Comment interpréter cet apprentissage ? Pour cela, à la suite de Piaget, mais en élargissant le concept, Vergnaud propose le concept de schème. Il propose deux définitions.

‘Un schème est une forme invariante d'organisation de l’activité et de la conduite associée à une classe de situations.’

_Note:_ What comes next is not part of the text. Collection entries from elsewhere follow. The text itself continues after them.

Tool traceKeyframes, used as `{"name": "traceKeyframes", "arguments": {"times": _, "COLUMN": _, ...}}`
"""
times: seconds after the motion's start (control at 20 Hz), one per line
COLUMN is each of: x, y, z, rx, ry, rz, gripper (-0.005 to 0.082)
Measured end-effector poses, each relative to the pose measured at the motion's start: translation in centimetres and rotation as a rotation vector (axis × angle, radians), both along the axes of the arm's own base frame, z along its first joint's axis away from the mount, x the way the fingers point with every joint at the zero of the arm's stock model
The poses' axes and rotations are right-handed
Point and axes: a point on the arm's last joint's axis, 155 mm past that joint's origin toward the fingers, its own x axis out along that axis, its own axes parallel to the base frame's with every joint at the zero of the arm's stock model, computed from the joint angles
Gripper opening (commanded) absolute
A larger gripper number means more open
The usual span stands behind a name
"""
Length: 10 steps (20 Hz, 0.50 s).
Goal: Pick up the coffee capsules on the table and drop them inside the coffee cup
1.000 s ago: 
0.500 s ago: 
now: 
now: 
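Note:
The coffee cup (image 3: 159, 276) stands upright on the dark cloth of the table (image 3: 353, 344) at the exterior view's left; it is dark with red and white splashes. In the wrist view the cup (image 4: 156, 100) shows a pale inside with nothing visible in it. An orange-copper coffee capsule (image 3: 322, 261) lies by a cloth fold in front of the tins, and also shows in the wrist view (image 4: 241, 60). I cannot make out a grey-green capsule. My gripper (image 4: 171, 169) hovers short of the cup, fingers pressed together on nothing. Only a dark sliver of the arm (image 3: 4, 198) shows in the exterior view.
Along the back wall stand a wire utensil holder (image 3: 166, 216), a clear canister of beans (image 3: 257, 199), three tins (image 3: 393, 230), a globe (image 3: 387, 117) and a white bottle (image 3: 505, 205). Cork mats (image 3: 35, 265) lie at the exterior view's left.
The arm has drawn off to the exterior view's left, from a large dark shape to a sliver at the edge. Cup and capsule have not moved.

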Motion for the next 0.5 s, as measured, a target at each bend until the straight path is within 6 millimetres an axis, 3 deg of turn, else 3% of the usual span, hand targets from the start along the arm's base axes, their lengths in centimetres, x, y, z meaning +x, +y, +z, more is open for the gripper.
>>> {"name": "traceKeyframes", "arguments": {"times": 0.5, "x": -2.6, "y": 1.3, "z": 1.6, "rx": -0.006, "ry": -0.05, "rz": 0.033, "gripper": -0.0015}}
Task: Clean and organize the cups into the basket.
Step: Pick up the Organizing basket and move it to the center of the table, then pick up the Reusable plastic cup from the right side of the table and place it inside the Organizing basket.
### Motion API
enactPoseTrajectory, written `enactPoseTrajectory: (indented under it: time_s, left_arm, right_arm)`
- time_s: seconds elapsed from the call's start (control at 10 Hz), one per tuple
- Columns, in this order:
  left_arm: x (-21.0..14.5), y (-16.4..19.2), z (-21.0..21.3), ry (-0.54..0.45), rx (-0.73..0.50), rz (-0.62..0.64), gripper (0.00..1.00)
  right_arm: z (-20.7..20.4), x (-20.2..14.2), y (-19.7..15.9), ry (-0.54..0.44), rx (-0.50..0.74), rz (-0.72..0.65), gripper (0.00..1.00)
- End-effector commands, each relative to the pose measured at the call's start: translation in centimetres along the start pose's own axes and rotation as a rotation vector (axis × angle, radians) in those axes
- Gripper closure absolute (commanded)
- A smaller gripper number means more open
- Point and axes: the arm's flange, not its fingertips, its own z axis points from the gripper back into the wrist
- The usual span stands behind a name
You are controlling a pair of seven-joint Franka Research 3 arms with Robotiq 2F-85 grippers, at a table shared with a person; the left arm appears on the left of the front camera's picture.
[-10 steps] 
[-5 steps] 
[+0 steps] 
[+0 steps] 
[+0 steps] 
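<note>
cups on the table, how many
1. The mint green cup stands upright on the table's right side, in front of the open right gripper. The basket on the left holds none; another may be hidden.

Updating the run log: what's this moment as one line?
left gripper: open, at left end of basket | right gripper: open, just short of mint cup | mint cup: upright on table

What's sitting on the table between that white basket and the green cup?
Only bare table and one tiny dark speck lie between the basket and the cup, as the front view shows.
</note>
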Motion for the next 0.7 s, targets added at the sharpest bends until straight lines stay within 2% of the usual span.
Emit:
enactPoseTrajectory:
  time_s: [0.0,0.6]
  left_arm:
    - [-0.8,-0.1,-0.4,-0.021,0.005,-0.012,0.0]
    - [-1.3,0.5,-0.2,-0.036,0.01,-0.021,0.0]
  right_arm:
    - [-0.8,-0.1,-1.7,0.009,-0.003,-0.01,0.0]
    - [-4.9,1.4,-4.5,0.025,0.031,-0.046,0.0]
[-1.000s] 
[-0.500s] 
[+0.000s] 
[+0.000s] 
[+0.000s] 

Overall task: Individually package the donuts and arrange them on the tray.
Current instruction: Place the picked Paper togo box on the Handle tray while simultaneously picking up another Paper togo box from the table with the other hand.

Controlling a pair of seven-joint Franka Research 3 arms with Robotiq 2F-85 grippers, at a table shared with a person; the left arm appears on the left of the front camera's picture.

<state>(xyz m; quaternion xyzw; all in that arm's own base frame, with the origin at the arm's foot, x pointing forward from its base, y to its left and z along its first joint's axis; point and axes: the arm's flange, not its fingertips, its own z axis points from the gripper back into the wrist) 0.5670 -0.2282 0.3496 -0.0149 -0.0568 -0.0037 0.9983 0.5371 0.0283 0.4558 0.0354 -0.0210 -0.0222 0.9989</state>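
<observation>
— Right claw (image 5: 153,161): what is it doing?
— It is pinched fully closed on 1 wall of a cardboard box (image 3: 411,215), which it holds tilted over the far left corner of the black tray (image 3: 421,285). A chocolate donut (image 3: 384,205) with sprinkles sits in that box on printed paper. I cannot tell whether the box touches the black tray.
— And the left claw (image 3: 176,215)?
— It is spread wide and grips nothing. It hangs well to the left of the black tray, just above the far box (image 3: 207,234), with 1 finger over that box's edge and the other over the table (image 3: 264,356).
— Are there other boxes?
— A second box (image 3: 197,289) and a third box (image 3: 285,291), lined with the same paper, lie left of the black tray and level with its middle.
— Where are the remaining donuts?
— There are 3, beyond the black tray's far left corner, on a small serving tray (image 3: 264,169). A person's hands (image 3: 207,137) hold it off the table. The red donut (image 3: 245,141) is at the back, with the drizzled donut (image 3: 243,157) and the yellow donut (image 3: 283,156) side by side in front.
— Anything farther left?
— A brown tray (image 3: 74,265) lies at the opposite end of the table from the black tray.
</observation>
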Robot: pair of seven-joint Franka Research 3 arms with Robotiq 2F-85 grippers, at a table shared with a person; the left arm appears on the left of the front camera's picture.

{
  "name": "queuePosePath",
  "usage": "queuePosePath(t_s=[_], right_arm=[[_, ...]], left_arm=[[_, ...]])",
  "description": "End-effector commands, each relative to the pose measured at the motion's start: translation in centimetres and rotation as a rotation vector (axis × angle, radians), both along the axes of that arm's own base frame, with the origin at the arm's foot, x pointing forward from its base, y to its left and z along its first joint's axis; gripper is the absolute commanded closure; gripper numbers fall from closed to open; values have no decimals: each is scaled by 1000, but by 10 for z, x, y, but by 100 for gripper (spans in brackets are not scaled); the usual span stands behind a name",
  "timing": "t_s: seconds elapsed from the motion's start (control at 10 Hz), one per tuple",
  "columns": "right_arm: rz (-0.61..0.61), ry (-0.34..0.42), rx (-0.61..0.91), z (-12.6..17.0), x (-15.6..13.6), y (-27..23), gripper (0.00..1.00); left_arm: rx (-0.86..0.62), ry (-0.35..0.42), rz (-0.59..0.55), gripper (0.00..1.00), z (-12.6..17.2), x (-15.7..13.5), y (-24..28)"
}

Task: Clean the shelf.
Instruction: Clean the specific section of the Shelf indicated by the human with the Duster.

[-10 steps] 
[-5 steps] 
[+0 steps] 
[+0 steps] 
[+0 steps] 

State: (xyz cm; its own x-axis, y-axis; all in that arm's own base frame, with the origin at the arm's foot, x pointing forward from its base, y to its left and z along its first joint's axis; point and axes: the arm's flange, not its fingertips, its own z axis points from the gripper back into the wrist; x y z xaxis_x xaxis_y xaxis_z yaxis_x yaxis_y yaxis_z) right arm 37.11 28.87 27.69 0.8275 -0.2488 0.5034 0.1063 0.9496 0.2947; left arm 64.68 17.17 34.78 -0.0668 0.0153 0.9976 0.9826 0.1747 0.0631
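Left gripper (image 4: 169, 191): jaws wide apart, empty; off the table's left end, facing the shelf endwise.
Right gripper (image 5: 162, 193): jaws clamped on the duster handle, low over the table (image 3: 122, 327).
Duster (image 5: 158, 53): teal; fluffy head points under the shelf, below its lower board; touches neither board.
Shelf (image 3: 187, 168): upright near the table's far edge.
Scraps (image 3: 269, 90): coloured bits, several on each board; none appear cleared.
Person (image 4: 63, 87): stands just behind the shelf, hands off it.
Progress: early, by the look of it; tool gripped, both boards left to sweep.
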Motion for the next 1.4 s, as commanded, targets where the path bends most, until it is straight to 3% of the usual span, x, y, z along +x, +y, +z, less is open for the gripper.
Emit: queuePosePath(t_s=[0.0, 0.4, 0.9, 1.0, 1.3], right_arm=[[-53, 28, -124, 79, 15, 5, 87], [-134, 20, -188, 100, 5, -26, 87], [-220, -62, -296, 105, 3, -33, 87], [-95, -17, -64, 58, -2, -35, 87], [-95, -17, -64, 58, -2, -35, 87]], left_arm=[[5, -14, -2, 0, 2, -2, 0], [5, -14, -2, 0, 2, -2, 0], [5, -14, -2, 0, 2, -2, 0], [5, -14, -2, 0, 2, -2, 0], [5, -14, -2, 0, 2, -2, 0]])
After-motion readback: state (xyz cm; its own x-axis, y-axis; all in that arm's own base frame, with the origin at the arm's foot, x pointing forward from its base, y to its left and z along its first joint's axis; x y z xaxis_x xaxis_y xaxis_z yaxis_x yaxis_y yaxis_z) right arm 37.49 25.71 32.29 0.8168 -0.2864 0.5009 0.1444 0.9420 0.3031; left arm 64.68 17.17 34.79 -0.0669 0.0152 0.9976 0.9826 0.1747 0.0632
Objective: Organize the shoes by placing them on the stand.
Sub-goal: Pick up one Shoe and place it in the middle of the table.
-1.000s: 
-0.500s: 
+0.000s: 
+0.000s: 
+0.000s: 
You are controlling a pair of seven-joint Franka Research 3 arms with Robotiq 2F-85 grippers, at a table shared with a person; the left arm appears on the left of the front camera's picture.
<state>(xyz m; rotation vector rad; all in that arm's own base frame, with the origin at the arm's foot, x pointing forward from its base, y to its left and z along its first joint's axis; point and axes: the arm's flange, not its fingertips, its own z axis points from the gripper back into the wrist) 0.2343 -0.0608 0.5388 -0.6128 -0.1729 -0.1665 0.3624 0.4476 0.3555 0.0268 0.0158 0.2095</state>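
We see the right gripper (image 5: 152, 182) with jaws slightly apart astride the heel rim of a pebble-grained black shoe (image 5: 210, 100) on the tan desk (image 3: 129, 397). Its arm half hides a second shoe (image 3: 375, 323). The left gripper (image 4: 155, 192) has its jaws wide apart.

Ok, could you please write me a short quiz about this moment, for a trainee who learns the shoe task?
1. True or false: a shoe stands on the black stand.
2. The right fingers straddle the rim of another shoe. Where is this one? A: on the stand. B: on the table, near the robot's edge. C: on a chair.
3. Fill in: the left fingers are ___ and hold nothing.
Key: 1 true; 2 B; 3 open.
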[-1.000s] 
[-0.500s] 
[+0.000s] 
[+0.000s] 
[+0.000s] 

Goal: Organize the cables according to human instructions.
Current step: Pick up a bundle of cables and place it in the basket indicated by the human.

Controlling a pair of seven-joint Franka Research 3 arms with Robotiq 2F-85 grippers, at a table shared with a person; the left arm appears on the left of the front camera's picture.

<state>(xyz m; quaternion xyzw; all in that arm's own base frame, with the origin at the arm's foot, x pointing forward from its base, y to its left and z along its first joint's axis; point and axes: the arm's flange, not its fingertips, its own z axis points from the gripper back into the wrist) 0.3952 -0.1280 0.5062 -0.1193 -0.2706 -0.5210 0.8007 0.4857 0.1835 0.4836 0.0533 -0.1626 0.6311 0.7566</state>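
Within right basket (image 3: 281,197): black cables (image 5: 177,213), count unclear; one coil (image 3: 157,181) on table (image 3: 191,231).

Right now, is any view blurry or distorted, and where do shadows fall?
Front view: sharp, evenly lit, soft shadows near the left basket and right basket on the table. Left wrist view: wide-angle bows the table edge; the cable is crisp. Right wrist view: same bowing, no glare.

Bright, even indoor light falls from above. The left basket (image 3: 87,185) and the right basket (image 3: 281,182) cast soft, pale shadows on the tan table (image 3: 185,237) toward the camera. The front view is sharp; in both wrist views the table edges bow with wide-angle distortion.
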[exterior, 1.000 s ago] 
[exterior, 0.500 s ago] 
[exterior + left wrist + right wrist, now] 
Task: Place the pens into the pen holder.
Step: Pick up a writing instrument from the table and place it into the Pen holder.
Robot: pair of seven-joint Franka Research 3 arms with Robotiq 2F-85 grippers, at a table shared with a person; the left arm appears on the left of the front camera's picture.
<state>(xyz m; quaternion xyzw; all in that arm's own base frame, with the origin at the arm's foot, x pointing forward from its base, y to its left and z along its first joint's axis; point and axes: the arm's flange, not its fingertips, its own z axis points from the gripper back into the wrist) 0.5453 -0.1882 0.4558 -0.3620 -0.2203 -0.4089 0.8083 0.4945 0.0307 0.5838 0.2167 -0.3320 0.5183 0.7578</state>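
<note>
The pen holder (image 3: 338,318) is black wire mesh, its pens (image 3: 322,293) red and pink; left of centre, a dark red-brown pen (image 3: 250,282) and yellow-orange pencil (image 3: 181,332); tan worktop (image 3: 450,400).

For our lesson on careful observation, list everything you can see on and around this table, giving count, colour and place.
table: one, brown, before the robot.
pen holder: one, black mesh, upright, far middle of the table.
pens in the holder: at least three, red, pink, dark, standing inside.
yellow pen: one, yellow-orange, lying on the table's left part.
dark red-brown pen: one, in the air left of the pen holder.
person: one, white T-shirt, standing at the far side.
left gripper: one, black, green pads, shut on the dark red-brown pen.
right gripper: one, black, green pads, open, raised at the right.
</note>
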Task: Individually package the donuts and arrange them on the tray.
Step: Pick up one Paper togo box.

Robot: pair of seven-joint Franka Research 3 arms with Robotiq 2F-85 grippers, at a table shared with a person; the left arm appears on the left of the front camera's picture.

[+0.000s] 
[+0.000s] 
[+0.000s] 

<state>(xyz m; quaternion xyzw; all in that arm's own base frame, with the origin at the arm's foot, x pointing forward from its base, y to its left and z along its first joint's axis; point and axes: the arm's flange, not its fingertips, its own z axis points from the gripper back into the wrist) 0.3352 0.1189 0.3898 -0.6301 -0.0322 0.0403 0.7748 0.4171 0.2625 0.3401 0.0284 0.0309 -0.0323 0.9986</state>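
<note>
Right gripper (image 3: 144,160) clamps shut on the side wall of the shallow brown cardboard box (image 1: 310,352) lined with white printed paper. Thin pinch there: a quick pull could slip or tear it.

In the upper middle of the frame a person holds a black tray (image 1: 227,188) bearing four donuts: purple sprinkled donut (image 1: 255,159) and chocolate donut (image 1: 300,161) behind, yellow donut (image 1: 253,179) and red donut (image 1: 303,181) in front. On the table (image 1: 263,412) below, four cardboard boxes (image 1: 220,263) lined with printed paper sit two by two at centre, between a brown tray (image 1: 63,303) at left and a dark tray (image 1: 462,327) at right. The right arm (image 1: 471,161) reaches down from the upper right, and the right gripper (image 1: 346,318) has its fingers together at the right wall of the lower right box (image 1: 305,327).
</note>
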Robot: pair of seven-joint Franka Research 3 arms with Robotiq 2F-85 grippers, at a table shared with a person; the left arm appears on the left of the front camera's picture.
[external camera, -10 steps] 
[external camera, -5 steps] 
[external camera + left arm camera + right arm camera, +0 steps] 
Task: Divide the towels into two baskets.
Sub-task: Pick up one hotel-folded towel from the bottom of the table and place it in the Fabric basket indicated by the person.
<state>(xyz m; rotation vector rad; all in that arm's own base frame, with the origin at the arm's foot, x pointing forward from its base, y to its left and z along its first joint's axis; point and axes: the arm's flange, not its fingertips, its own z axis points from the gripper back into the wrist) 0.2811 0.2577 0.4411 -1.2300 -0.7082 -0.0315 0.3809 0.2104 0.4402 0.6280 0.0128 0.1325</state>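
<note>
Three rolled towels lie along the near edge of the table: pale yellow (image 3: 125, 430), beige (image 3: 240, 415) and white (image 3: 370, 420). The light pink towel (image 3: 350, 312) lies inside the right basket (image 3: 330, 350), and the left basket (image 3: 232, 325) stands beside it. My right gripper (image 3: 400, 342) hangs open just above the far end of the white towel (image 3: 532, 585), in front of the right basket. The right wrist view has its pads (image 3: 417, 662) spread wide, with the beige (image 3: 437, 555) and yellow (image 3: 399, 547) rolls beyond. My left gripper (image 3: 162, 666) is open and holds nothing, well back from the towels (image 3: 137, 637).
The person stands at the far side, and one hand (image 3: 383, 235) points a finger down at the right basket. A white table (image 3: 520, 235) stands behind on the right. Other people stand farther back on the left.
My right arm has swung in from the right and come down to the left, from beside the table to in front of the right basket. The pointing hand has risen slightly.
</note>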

Il illustre cette définition par l’exemple suivant :

‘[…] Le saut en hauteur pratiqué aujourd'hui dans le sport de haut niveau est différent de celui pratiqué il y a un demi-siècle.’ ‘C'est donc une forme culturelle. En même temps, elle est person­nelle, puisqu'un champion ne s'y prend pas exactement de la même manière qu'un autre. En outre, le même champion ne produit pas exactement la même séquence de gestes d'un saut à l'autre. Ce qui est invariant, c'est l'organisation, non pas la conduite elle-même. Un schème n'est pas un stéréotype. Il est associé à une classe de situa­tions, non à une situation singulière. C'est donc un universel, comme le concept, même si la classe de situations est petite.’ ‘Les mots et les signes jouent un rôle important dans la concep­tualisation, ce qui va dans le sens des thèses vygotskiennes; pour­tant il n'est pas toujours nécessaire, pour raisonner juste, d'expliciter les théorèmes sur lesquels repose le raisonnement.’ ‘D'où découle la nécessité de disposer d'un cadre conceptuel per­mettant de saisir les connaissances sous-jacentes à l'activité: concept-­en-acte et théorème-en-acte. Ces concepts sont absents de la théorie vygotskienne. 60

Pour qu’il y ait schème, il faut qu’il y ait structuration, avec possibilité d’adaptation, d’une démarche. La connaissance sous-jacente n’est pas nécessairement explicite, mais elle existe en raison même de la reproduction possible de l’activité avec adaptation à des circonstances particulières. C’est cette possibilité qui permet de poser l’existence d’un apprentissage réel dans le cadre d’une activité, sans qu’il y ait explicitation complète des étapes, des conditions d’application et des références. Si l’on sait faire, si l’on sait comment faire et dans quelles circonstances faire sans que tout ait été explicité, alors il y a un apprentissage. Ce peut être l’utilisation judicieuse d’un théorème, bien que ce dernier ne soit pas complètement explicité : c’est ce que Vergnaud appelle un « théorème en acte ».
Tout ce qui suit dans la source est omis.